China plans to implement key education reforms

China is embarking on one of its most transformative education reforms in decades, with plans to expand free education and potentially extend compulsory schooling as part of the forthcoming 15th Five-Year Plan (2026-2030). This strategic shift represents a fundamental reorientation toward human capital investment, aiming to reduce household education costs while building a more skilled workforce for the future.

The reform initiative gained momentum following the State Council’s August guideline implementing free preschool education, which currently waives fees for public kindergarten final-year students, benefiting approximately 12 million children. The recommendations adopted at the fourth plenary session of the 20th Central Committee of the Communist Party of China in October further solidified this direction, proposing a steady expansion of free education coverage.

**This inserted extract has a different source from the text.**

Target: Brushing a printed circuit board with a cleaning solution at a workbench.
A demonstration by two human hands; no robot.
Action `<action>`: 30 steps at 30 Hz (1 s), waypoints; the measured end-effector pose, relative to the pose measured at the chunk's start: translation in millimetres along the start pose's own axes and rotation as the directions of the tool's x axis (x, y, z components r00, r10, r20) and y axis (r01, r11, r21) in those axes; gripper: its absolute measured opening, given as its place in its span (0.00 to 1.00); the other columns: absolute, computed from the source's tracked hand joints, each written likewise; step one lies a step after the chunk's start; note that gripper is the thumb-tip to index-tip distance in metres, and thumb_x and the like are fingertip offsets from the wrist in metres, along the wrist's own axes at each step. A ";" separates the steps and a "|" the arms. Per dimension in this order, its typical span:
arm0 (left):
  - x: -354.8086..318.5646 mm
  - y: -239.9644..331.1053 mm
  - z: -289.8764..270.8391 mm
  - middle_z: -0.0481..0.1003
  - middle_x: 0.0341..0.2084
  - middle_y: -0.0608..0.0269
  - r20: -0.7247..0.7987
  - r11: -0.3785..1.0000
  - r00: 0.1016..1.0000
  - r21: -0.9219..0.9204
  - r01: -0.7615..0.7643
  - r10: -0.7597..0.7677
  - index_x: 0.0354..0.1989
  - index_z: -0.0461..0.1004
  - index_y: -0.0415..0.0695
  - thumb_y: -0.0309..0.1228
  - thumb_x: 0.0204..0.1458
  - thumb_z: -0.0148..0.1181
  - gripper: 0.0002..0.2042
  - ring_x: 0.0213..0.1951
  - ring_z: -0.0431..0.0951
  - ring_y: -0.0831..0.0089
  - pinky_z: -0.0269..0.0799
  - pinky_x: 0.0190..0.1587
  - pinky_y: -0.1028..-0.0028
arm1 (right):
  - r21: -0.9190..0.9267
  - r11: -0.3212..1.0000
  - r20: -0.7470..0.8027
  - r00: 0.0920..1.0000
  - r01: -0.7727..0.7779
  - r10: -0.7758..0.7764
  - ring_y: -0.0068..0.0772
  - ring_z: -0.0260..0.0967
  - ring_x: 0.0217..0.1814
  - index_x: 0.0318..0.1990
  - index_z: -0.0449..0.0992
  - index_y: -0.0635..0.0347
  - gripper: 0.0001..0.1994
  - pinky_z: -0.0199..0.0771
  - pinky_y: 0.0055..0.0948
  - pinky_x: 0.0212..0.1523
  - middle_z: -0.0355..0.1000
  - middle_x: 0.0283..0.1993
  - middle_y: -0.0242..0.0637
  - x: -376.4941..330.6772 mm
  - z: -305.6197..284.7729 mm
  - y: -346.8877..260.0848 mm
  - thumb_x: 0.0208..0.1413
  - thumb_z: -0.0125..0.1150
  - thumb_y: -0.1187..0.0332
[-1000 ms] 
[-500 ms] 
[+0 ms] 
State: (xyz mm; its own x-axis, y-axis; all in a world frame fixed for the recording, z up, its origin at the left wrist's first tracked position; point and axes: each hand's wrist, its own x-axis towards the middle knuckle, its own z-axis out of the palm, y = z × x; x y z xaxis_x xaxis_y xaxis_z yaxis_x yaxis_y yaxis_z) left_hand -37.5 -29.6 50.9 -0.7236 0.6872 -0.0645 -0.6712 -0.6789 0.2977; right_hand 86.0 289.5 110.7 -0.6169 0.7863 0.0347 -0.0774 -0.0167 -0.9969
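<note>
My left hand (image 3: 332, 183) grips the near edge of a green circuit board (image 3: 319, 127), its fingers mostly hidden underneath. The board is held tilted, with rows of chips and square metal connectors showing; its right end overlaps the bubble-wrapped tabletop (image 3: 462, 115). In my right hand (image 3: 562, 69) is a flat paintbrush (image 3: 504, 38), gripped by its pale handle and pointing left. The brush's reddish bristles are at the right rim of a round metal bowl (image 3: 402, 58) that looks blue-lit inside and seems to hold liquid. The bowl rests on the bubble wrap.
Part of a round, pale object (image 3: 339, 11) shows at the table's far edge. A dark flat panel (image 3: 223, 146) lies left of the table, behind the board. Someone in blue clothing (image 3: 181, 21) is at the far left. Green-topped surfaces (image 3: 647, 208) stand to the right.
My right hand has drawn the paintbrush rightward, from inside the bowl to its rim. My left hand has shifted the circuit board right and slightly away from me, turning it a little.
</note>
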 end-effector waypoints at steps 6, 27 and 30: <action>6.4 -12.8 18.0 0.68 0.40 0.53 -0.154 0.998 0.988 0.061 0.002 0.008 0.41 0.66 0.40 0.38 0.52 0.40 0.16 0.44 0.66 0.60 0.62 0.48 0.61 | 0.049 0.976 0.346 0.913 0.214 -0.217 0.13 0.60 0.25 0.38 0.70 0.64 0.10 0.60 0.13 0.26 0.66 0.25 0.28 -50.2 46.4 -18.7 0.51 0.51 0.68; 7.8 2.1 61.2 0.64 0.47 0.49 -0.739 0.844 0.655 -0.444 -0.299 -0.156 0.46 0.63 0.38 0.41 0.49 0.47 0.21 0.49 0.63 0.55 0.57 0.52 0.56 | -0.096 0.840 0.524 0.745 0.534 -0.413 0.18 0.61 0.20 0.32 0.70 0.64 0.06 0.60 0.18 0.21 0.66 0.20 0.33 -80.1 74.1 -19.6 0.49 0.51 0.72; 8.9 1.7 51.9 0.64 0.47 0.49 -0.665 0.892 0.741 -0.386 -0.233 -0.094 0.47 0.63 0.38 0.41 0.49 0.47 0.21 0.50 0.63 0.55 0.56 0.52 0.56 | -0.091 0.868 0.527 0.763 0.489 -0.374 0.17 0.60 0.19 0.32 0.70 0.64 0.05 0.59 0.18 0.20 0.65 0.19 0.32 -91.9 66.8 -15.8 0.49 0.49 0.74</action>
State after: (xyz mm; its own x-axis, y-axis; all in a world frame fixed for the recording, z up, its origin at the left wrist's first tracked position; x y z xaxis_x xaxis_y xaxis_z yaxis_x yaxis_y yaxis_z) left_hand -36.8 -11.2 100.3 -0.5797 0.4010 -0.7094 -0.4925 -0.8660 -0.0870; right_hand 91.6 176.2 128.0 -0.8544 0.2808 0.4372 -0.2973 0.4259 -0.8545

Education experts hail these changes as a crucial step toward educational equity. Professor Gao Hang, Vice-Dean of Renmin University of China’s School of Education, characterizes this as a strategic move from traditional infrastructure investment to human development, strengthening the government’s commitment to safeguarding every citizen’s educational rights.

The reform approach demonstrates pragmatic consideration of demographic and fiscal realities. With declining birth rates reducing preschool-age populations, free preschool education becomes financially feasible under China’s current fiscal system. In contrast, senior high school expansion faces greater fiscal challenges due to growing student numbers.

Professor Xue Eryong of Beijing Normal University envisions 15 years of free basic education as an ideal goal, proposing gradual extension of free preschool education from one to three years and expanding free senior high school education in resource-adequate regions. He clarifies that while free education may be achieved for preschool, making it compulsory would require ensuring mandatory enrollment and standardized quality nationwide.

The reforms also address broader social objectives. Compulsory education expansion helps curb school dropouts due to financial difficulties, improves foundational knowledge, reduces household education costs, and supports fertility-friendly policies.

China faces multiple challenges in implementation, including debates over upward or downward expansion, trade-offs between prolonged learning and workforce entry timing, and balancing educational demands with fiscal constraints. Regional initiatives have laid groundwork, with Beijing targeting 90% affordable kindergarten coverage by 2025, Shandong province working toward adequate high school capacity by 2026, and the Xizang autonomous region already practicing 15-year free education since 2012.

Wu Ni of the Chinese Academy of Education Sciences emphasizes the importance of phased, region-specific approaches, encouraging economically developed regions to pilot reforms first while establishing dynamic resource allocation mechanisms aligned with demographic trends and fiscal capacities.